Bug 261831

Summary: Auto-Process results from duplicates search
Product: [Applications] digikam Reporter: matt.muchowski
Component: Searches-SimilarityAssignee: Digikam Developers <digikam-bugs-null>
Status: REPORTED ---    
Severity: wishlist CC: caulier.gilles, ingot, jrr45, mario.frank, mrvoidman, piotergmoter, rene, stievenard.david, sven.schickedanz
Priority: NOR    
Version: 7.2.0   
Target Milestone: ---   
Platform: Unlisted Binaries   
OS: All   
Latest Commit: Version Fixed In:

Description matt.muchowski 2011-01-02 00:58:49 UTC
Version:           1.2.0 (using KDE 4.4.2) 
OS:                Linux

Hi, I think the find duplicates feature on digi-kam is great, but it is so slow to go through my 20,000 photos, almost all of which have duplicates, and delete the duplicates.

So it would be great to have a batch program to delete the duplicates, including a feature to keep the largest of the duplicates.

Reproducible: Didn't try
Comment 1 ingot 2014-11-16 20:54:43 UTC
I would like to request the same feature. Just add a button "auto-delete duplicates". For a more comfortable version one could add criteria which one to keep:

1) largest one as suggested above (highest resolution)
2) latest one
3) keep the one from a prefered folder (hierarchy) list
Comment 2 Mario Frank 2017-02-28 15:12:53 UTC
I use this bug as container for bugs with equivalent wishlist
Comment 3 Mario Frank 2017-02-28 15:13:13 UTC
*** Bug 372378 has been marked as a duplicate of this bug. ***
Comment 4 Mario Frank 2017-02-28 15:14:09 UTC
From https://bugs.kde.org/show_bug.cgi?id=372378 :

 piotergmoter@hotmail.com 2016-11-12 09:24:38 UTC

Digikam has powerfull search funtcion, which finds duplicates in albums. Nice feature to have would be to *do* something after the search with the images. The most obvious action could be: delete the duplicates, but the list could go on to different scenarios. 

This is the real example which occured after I have imported from the mobile camera 1000 photos  which could be imported previously, a years ago. They have different file names of course, so from filesystem point of view they are different. I would like to clean my albums, but in automated way and wonder what is possible.
P.
----

 Wolfgang Scheffner 2016-11-12 18:14:05 UTC

Seems a bit difficult to me. How can an automated process decide which one of two identical images to process (delete or whatever)? Of course you could set the threshold to 100% and then say it doesn't matter, just process one of them. But 1. your search result gets very small with 100% and 2. the process would still need a rule to decide and that will most likely not match everybody's needs.
Comment 5 Zenopheus 2018-12-28 05:29:49 UTC
Similarity detection is great but completely useless for people starting out with DigiKam who have *lots* of duplicates. I bet this is a large majority of people especially if they use PhotoMove to structure there files (is preserves duplicate images).

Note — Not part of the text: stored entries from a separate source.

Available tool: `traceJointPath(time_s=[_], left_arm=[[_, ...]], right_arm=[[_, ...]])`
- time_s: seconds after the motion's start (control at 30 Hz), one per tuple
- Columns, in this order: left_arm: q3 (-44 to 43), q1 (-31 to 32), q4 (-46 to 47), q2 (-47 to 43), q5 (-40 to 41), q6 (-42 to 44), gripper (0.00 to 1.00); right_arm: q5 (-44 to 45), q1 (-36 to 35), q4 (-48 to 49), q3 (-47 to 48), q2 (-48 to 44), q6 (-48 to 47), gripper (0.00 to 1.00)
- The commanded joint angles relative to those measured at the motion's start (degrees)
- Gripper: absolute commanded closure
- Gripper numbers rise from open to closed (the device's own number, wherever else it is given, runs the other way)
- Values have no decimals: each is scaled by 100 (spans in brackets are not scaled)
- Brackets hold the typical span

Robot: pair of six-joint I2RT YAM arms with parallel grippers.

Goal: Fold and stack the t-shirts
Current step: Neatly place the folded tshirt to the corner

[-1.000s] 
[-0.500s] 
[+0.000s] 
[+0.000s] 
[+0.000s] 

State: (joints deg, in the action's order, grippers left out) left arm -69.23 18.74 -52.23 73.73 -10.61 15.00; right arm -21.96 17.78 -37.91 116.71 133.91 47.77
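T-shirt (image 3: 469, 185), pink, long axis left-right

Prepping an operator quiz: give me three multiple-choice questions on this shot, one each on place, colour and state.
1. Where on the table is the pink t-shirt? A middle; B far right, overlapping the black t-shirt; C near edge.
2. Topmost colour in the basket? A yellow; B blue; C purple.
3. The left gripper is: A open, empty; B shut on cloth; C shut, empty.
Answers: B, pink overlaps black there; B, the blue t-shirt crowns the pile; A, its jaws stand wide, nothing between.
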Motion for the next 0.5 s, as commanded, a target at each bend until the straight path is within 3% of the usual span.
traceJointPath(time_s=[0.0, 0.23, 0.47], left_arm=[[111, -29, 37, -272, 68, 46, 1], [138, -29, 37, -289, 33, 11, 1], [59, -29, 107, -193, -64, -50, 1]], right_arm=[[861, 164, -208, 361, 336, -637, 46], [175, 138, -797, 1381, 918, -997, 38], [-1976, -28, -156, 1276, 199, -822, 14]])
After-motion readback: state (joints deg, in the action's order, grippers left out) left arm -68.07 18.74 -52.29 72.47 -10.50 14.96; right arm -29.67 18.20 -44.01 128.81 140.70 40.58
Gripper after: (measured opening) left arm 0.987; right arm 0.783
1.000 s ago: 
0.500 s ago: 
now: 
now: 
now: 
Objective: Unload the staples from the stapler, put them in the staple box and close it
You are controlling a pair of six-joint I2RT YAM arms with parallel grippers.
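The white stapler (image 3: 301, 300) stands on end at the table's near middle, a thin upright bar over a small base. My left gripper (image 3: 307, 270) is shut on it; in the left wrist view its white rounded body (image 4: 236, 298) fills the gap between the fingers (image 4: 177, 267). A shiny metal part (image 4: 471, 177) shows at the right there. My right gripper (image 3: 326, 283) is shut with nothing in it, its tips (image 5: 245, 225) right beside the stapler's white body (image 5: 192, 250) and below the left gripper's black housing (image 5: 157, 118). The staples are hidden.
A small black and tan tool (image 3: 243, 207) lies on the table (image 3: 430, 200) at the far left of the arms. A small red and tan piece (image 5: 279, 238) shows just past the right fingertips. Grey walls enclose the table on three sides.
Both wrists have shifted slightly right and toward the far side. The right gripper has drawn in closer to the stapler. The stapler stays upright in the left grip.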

I don't understand why this is up for debate after 8 years. I have 100K images from merging multiple collections together. Thousands of them are 100% duplicates. It is impossible to delete them manually. I don't care what folder they are in, I just want them gone.

> Seems a bit difficult to me
This isn't difficult. Here's are two possible solutions. Both would be trivial to implement. The last one would at least allow the issue to be addressed externally.

1. Two new similarity options:
[ ] Use largest image as reference image
[ ] Hide reference images from results
Checking these options would allow a person to select all "Ref. Images" on the left and then select all images on the right and then press delete. This doesn't work now because the reference image is displayed on the right side and may or may not be the largest (largest megapixel) image.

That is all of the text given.